● Aim of the exercise: Copy each line of the entries that includes the word "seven".

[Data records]
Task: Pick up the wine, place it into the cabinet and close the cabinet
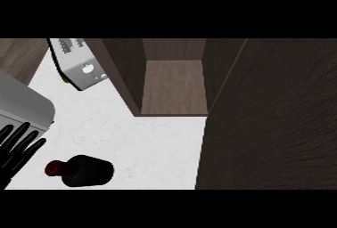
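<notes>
Counter top (125, 133): white with faint grey marbling. Cabinet (174, 87): dark brown wood grain on walls, lighter grey-brown grain on inner shelf. Cabinet door (276, 124): very dark brown, fine vertical grain. Wine bottle (88, 170): black body, dark red cap. Left hand (16, 149): black throughout. Toaster (79, 67): pale silver-grey casing, white knobs, a small green mark at its lower edge. Appliance at left edge (23, 104): plain light grey, darker grey seam lines. Far left background: brown wood grain

table: white, speckled (132, 133) | toaster: top left, silver (knobs visible) (82, 67) | appliance: grey, left edge (23, 104) | floor: wood-toned, top-left corner (20, 58)
</notes>
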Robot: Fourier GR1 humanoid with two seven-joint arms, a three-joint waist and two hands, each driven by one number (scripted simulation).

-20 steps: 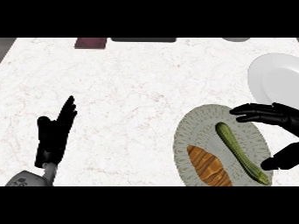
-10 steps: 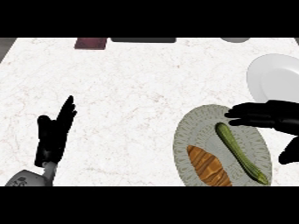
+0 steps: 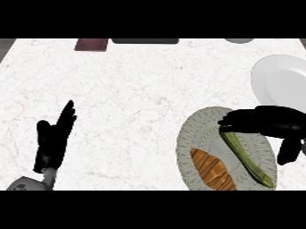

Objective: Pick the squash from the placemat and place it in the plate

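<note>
right hand (image 3: 269,123) has slid in over the squash's (image 3: 246,158) 12 o'clock tip | fingers half-curled, nothing pinched yet | squash still on placemat (image 3: 194,134) | plate (image 3: 289,82) waits at 1 o'clock | left hand (image 3: 53,138) resting, fingers straight

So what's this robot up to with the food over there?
It is going after the squash, the long green vegetable lying on the oval placemat next to a piece of bread. The right hand hovers over the squash's upper end, fingers spread, with nothing held yet. The white plate where the squash should go waits just beyond the placemat. The left hand rests open at the lower left.
</note>
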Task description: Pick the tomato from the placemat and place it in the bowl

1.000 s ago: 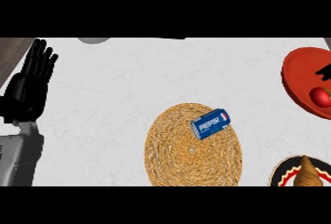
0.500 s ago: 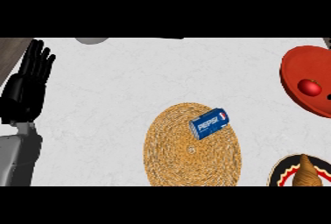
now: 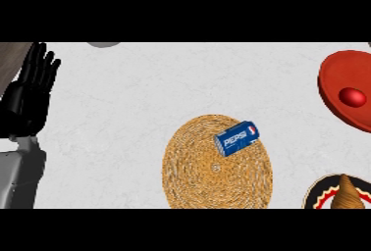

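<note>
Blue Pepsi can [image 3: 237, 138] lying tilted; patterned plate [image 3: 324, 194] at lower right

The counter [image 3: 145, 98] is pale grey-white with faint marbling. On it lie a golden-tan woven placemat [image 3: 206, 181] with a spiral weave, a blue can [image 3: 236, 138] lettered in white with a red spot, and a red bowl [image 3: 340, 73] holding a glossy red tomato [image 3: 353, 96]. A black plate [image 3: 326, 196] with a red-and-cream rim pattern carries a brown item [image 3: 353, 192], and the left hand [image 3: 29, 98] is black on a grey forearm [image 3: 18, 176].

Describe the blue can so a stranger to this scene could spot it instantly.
Find the round woven placemat in the middle of the pale counter. On its upper right part lies the blue can, tipped on its side. It is the only blue thing in view and carries white Pepsi lettering.
</note>
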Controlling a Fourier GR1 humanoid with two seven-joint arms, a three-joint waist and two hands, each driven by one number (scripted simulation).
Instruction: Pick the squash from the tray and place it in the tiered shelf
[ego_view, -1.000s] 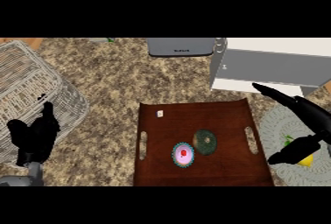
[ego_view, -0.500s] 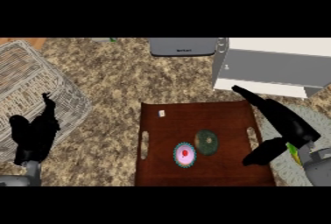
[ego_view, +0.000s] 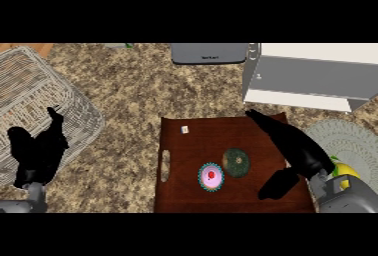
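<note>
Right black hand (ego_view: 295, 150) reaches over the right side of the dark brown wooden tray with slot handles (ego_view: 221, 200), fingers (ego_view: 262, 120) stretched straight toward the white tiered shelf (ego_view: 310, 80), thumb (ego_view: 275, 186) splayed down over the tray's right edge. Open, nothing visibly held. The squash: a small yellow rounded object with a green tip (ego_view: 345, 170) peeks out just behind the right wrist, off the tray's right edge, beside the pale woven round placemat (ego_view: 354, 140). Probably the squash, mostly hidden, so long axis cannot be told. It lies to the right of and behind the fingers, nearer the forearm than the fingertips; right hand is far nearer than left.

On the tray: a flat dark green round disc (ego_view: 236, 162) touching a pink and teal frosted round item (ego_view: 211, 176), plus a small white tag-like bit (ego_view: 184, 130). Left black hand (ego_view: 37, 150) rests open, fingers up, at the left by the grey wicker basket (ego_view: 44, 90). Table (ego_view: 148, 90) is speckled brown granite, matte. A grey boxy appliance (ego_view: 209, 53) sits at the top edge.
</note>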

● Reply:
Robot: Fourier GR1 humanoid with two seven-joint arms, a three-joint waist and two hands, each driven by one number (scripted simulation).
Controlling a Fourier GR1 humanoid with two seven-joint arms, a three-joint waist and two hands, each driven by one number (scripted simulation).

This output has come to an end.